Khushi had some complication in her pregnancy. I was tensed. We even thought of abortion, but she refused.

From that moment I took utmost care of Khushi. I tried to give her most of my time.

Time passed. Khushi was 8- month pregnant. I prayed to God that He can take away all my things, but except for my family. I patiently waited for this moment and didn’t want Him to take them away.

15th April was the day I would never forget in my life. Khushi was in labour pain. I was madly roaming in the lobby of the hospital. The people whom I loved the most in my life, their life was at stake. Doctor gave me the choice where they could either save the life of my Khushi or my unborn baby.

Without a moment's thought, I said "I want Khushi." I was ready to be the murderer of my unborn baby because I loved Khushi more. But fate had something else in store for us. Doctors could not save my Khushi. My unborn baby killed my Khushi. Hearing this, my heart stopped beating.

Three weeks passed.
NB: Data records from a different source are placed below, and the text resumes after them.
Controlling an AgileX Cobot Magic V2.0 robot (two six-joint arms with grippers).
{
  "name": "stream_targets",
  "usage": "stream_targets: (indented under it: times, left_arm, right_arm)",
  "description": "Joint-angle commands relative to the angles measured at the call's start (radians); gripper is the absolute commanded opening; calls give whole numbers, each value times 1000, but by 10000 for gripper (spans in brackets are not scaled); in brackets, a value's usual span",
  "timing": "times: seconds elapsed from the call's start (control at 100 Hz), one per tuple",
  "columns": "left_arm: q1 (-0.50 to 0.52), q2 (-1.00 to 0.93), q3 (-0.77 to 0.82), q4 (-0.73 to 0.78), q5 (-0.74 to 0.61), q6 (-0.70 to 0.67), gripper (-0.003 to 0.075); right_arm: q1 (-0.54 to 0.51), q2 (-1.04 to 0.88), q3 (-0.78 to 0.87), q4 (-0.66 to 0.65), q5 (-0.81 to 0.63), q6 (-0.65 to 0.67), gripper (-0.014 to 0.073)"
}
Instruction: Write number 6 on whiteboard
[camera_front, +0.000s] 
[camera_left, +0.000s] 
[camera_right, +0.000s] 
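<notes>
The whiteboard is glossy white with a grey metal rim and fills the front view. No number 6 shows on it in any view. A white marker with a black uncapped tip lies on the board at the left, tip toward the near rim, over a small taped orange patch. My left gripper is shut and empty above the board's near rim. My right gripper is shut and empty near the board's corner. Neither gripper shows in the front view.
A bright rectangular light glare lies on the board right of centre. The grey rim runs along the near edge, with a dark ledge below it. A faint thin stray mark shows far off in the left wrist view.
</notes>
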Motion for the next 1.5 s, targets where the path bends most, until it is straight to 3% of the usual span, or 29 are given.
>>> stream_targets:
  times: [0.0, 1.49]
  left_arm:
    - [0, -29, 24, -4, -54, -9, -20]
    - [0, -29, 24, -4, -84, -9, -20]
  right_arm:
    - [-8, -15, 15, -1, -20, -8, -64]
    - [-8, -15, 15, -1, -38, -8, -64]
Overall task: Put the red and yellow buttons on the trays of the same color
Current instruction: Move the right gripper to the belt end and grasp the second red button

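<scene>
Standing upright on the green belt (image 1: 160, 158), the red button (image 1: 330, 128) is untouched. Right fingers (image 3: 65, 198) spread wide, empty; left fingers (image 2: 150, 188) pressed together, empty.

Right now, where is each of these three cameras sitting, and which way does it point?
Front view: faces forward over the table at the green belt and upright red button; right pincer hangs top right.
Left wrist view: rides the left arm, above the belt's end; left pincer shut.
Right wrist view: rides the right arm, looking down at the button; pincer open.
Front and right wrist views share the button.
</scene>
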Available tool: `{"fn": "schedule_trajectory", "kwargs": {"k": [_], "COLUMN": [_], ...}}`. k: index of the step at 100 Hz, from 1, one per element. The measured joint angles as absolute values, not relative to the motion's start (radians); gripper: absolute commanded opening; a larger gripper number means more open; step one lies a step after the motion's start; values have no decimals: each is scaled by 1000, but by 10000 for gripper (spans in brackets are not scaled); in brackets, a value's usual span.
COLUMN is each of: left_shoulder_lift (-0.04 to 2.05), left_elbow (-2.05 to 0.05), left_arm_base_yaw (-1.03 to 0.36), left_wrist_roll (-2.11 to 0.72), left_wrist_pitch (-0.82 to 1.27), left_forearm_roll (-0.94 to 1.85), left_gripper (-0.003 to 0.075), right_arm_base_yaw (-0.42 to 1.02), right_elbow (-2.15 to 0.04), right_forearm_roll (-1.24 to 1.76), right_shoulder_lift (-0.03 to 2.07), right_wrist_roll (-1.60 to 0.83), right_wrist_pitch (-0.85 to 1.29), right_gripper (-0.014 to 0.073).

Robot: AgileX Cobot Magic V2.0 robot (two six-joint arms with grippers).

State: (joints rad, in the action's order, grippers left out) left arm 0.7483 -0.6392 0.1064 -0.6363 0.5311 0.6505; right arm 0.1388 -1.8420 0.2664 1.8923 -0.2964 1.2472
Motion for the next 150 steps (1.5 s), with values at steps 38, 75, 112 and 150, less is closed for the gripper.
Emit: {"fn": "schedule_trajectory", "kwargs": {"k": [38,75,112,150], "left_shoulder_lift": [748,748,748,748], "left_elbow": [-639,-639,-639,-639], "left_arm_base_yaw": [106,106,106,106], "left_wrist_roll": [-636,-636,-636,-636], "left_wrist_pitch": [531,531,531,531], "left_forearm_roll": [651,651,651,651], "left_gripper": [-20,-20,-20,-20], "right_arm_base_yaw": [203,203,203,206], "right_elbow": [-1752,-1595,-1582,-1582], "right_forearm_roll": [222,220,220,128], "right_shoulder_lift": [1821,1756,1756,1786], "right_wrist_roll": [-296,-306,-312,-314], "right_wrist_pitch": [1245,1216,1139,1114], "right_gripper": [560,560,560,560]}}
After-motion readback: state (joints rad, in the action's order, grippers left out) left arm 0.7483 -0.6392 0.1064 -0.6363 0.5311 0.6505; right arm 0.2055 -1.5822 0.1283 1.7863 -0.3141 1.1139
I haven’t seen the face of my son. Khushi promised to stay with me always. She would share the responsibilities with me. But she left me. She chose death over me. Only I had the permission to hug her, but she shared it with death. She was disloyal. She was unfaithful.

She left me alone with our son. But he needs both his parents. I alone must bring him up. I can take care of my baby, but who will take care of me?